__Task statement__.
A word-for-word copy of the following listing is needed. Leave out its images.

__Collected data__.
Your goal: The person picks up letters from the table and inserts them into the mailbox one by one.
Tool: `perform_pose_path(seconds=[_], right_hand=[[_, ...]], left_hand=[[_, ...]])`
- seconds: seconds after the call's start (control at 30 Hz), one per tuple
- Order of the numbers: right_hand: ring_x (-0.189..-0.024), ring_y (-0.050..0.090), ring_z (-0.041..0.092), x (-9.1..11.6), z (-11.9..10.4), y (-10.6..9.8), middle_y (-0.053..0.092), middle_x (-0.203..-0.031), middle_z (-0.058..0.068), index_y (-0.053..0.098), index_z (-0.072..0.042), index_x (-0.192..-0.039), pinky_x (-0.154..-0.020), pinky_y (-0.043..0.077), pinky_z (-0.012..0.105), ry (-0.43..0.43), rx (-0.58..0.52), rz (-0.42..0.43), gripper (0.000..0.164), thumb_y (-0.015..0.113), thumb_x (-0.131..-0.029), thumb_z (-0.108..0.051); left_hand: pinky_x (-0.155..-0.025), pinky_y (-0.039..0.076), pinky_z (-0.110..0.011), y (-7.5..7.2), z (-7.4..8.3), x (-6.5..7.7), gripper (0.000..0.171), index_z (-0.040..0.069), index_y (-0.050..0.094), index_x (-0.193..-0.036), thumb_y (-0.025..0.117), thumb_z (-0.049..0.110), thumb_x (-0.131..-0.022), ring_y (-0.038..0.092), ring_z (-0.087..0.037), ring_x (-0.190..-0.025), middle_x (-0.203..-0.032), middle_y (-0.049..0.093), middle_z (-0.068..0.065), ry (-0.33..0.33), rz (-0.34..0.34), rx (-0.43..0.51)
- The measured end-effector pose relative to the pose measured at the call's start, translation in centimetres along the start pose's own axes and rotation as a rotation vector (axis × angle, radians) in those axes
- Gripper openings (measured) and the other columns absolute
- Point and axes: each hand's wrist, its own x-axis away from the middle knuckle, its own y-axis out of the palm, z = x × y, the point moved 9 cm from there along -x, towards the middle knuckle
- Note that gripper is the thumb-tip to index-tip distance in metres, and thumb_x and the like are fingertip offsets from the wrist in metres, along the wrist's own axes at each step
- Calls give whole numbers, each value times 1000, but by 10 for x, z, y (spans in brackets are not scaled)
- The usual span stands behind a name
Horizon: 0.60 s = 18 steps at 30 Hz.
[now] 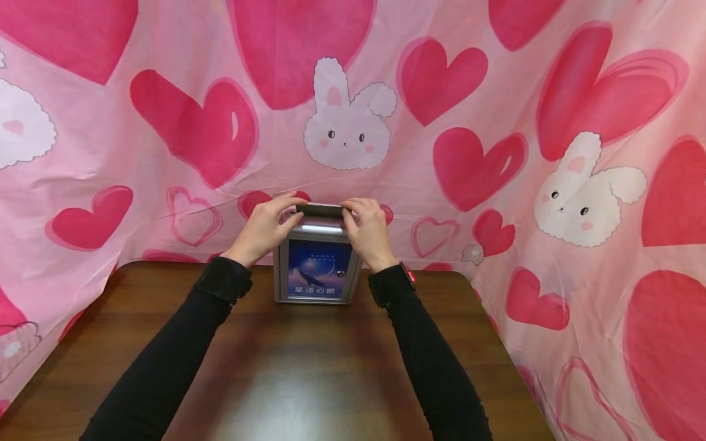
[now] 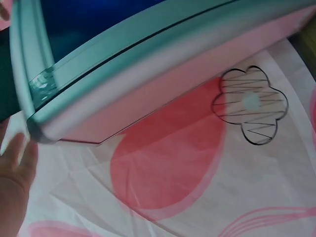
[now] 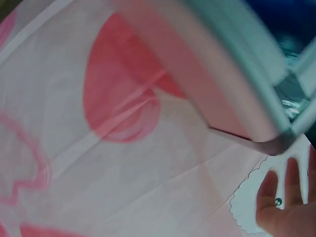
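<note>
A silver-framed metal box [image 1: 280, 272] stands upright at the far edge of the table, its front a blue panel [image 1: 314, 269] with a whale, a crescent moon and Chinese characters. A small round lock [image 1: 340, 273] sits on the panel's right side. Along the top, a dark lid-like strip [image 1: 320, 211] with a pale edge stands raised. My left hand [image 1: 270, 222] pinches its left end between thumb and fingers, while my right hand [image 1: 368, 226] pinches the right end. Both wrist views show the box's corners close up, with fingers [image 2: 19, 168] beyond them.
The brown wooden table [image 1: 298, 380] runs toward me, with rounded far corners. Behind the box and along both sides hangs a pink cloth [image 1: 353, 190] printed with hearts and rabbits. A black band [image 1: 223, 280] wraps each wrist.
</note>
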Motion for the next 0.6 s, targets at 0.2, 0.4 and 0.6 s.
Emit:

__Answer to this task__.
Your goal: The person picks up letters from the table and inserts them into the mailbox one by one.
Tool: `perform_pose_path(seconds=[_], right_hand=[[_, ...]], left_hand=[[_, ...]])`
- seconds: seconds after the call's start (control at 30 Hz), one per tuple
- Order of the numbers: right_hand: ring_x (-0.189..-0.024), ring_y (-0.050..0.090), ring_z (-0.041..0.092), x (-9.1..11.6), z (-11.9..10.4), y (-10.6..9.8), middle_y (-0.053..0.092), middle_x (-0.203..-0.031), middle_z (-0.058..0.068), index_y (-0.053..0.098), index_z (-0.072..0.042), index_x (-0.192..-0.039), pinky_x (-0.154..-0.020), pinky_y (-0.043..0.077), pinky_z (-0.012..0.105), ry (-0.43..0.43), rx (-0.58..0.52), rz (-0.42..0.43), gripper (0.000..0.164), thumb_y (-0.015..0.113), thumb_x (-0.131..-0.029), thumb_z (-0.108..0.051); left_hand: pinky_x (-0.155..-0.025), pinky_y (-0.039..0.076), pinky_z (-0.110..0.011), y (-7.5..7.2), z (-7.4..8.3), x (-6.5..7.7), gripper (0.000..0.171), index_z (-0.040..0.069), index_y (-0.050..0.094), index_x (-0.193..-0.036), thumb_y (-0.025..0.117), thumb_z (-0.049..0.110), thumb_x (-0.131..-0.022), ring_y (-0.038..0.092), ring_z (-0.087..0.037), ring_x (-0.190..-0.025), middle_x (-0.203..-0.032), middle_y (-0.049..0.093), middle_z (-0.068..0.065), ry (-0.33..0.33), rz (-0.34..0.34), rx (-0.43..0.51)
- The measured end-effector pose relative to the pose measured at the call's start, translation in centimetres along the start pose's own axes and rotation as a rotation vector (axis × angle, radians) in those axes
- Gripper openings (measured) and the other columns absolute
- Point and axes: each hand's wrist, its own x-axis away from the middle knuckle, its own y-axis out of the palm, z = x × y, the point moved 9 cm from there along -x, towards the middle knuckle
- Note that gripper is the thumb-tip to index-tip distance in metres, and thumb_x and the like are fingertip offsets from the wrist in metres, along the wrist's own axes at each step
- Calls give whole numbers, each value times 1000, but by 10 for x, z, y (spans in brackets are not scaled)
- The usual span stands behind a name
Horizon: 0.60 s = 18 steps at 30 Hz.
[now] 
[now] 
[now] 
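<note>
A silver-framed metal box [image 1: 280, 272] stands upright at the far edge of the table, its front a blue panel [image 1: 314, 269] with a whale, a crescent moon and Chinese characters. A small round lock [image 1: 340, 273] sits on the panel's right side. Along the top, a dark lid-like strip [image 1: 320, 211] with a pale edge stands raised. My left hand [image 1: 270, 222] pinches its left end between thumb and fingers, while my right hand [image 1: 368, 226] pinches the right end. Both wrist views show the box's corners close up, with fingers [image 2: 19, 168] beyond them.
The brown wooden table [image 1: 298, 380] runs toward me, with rounded far corners. Behind the box and along both sides hangs a pink cloth [image 1: 353, 190] printed with hearts and rabbits. A black band [image 1: 223, 280] wraps each wrist.
</note>
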Motion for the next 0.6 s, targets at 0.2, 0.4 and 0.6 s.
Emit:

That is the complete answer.